You are viewing a plain text version of this content. The canonical link for it is here.
Posted to dev@airflow.apache.org by "ahuynh@symphonyrm.com" <ah...@symphonyrm.com> on 2017/11/27 19:11:37 UTC

Ignore Processing DAG Definition Python Files for Paused DAGs

Hi all,

I wanted to gauge community interest in this idea we have. We are currently running a modified version of Airflow 1.9 RC3 where we ignore processing DAG definition Python files for paused DAGs. By default, list_py_file_paths traverses the dags subdirectory to look for Python files, and the scheduler processes all these files, regardless of whether the DAGs defined in these files are paused or not. Our proposed
modification was to query the fileloc column in the dag table, filtering on is_paused=1 and is_active=1 to get a list of file paths for paused DAGs.

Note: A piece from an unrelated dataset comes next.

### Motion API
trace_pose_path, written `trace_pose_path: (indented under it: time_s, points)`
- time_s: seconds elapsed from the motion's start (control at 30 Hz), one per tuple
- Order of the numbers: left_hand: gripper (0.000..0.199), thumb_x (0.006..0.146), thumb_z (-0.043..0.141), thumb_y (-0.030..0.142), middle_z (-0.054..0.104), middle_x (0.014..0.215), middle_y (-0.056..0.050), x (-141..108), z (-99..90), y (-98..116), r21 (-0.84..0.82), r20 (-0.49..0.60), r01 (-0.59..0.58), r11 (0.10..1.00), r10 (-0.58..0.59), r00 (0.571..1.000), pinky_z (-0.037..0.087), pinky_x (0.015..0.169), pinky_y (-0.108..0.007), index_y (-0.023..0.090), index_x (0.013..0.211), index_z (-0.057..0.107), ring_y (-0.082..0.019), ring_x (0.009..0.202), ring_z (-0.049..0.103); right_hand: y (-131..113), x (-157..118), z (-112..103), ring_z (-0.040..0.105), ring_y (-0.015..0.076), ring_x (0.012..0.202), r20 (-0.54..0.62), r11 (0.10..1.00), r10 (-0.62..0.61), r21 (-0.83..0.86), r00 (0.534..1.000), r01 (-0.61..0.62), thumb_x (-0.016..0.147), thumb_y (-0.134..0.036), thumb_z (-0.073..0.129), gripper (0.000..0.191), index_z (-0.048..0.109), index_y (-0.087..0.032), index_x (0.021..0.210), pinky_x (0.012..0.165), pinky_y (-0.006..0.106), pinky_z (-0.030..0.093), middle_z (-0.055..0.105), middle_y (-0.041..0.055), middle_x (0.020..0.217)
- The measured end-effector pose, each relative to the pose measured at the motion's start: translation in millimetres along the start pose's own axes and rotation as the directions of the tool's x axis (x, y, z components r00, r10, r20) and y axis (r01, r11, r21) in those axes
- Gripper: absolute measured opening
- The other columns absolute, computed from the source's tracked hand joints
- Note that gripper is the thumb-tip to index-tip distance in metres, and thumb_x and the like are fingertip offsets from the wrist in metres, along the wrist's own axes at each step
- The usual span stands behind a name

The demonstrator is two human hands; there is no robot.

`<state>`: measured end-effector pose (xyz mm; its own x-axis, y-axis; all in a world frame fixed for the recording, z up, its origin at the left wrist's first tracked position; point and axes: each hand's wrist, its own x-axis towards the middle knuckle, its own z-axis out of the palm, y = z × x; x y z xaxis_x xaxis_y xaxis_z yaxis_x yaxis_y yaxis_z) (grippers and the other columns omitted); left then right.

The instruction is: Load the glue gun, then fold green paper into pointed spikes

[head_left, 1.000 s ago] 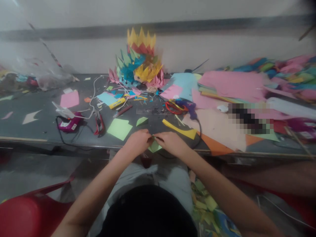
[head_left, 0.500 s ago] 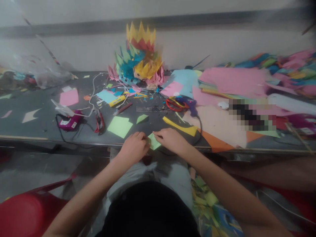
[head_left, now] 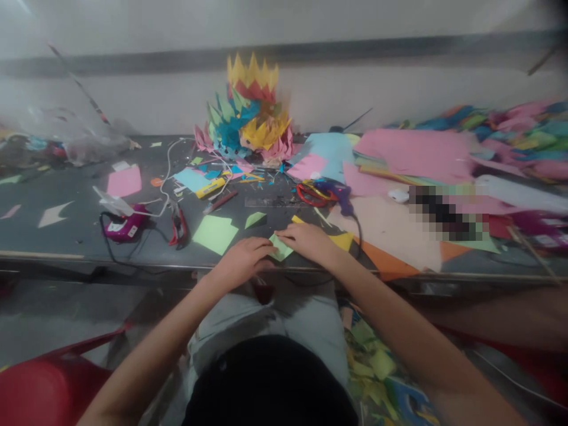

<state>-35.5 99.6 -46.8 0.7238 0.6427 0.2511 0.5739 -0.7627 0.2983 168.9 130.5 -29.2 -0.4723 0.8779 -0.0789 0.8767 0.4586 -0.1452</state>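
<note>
A small piece of light green paper (head_left: 281,248), seemingly folded, lies at the table's front edge between my hands. My left hand (head_left: 248,255) holds its left side, fingers reaching over it. From the right, my right hand (head_left: 306,239) has its fingertips closed together at the paper's upper edge. Just left of them rests a larger light green sheet (head_left: 215,234), with a small green scrap (head_left: 255,220) behind. A curved yellow paper strip (head_left: 342,241) is partly covered by my right hand.
A layered paper piece with yellow points (head_left: 252,74) stands at the back. Red-handled cutters (head_left: 178,226), a yellow knife (head_left: 210,188), a purple glue gun (head_left: 339,192) and a purple power block (head_left: 128,226) lie around. Pink sheets (head_left: 412,151) cover the right side; a red stool (head_left: 48,387) stands lower left.
The fingers of my left hand have stretched out further over the green paper. My right hand has shifted slightly onto its upper edge. The whole view has tilted up a little.
</note>
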Motion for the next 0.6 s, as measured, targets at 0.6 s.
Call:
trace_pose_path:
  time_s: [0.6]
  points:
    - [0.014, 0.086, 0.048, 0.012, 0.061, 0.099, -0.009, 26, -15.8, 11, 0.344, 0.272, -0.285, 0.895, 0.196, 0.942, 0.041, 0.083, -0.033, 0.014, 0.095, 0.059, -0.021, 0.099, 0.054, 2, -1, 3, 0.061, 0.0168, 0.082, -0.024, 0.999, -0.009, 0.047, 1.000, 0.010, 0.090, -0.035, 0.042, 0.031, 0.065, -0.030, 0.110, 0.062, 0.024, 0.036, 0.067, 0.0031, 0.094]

Then, we can exclude these files from the known_file_paths, so that the scheduler does not process these files. This feature can be set on and off via a scheduler config variable.

If anyone is interested, we already have the code written, so we'd be happy to package up our changes and create a PR.

Thanks!
-Andy

Re: Ignore Processing DAG Definition Python Files for Paused DAGs

Posted by Alek Storm <al...@gmail.com>.
What's the advantage of this change? Performance?

Alek

On Mon, Nov 27, 2017 at 1:11 PM, ahuynh@symphonyrm.com <
ahuynh@symphonyrm.com> wrote:

> Hi all,
>
> I wanted to gauge community interest in this idea we have. We are
> currently running a modified version of Airflow 1.9 RC3 where we ignore
> processing DAG definition Python files for paused DAGs. By default,
> list_py_file_paths traverses the dags subdirectory to look for Python
> files, and the scheduler processes all these files, regardless of whether
> the DAGs defined in these files are paused or not. Our proposed
> modification was to query the fileloc column in the dag table, filtering
> on is_paused=1 and is_active=1 to get a list of file paths for paused DAGs.
> Then, we can exclude these files from the known_file_paths, so that the
> scheduler does not process these files. This feature can be set on and off
> via a scheduler config variable.
>
> If anyone is interested, we already have the code written, so we'd be
> happy to package up our changes and create a PR.
>
> Thanks!
> -Andy
>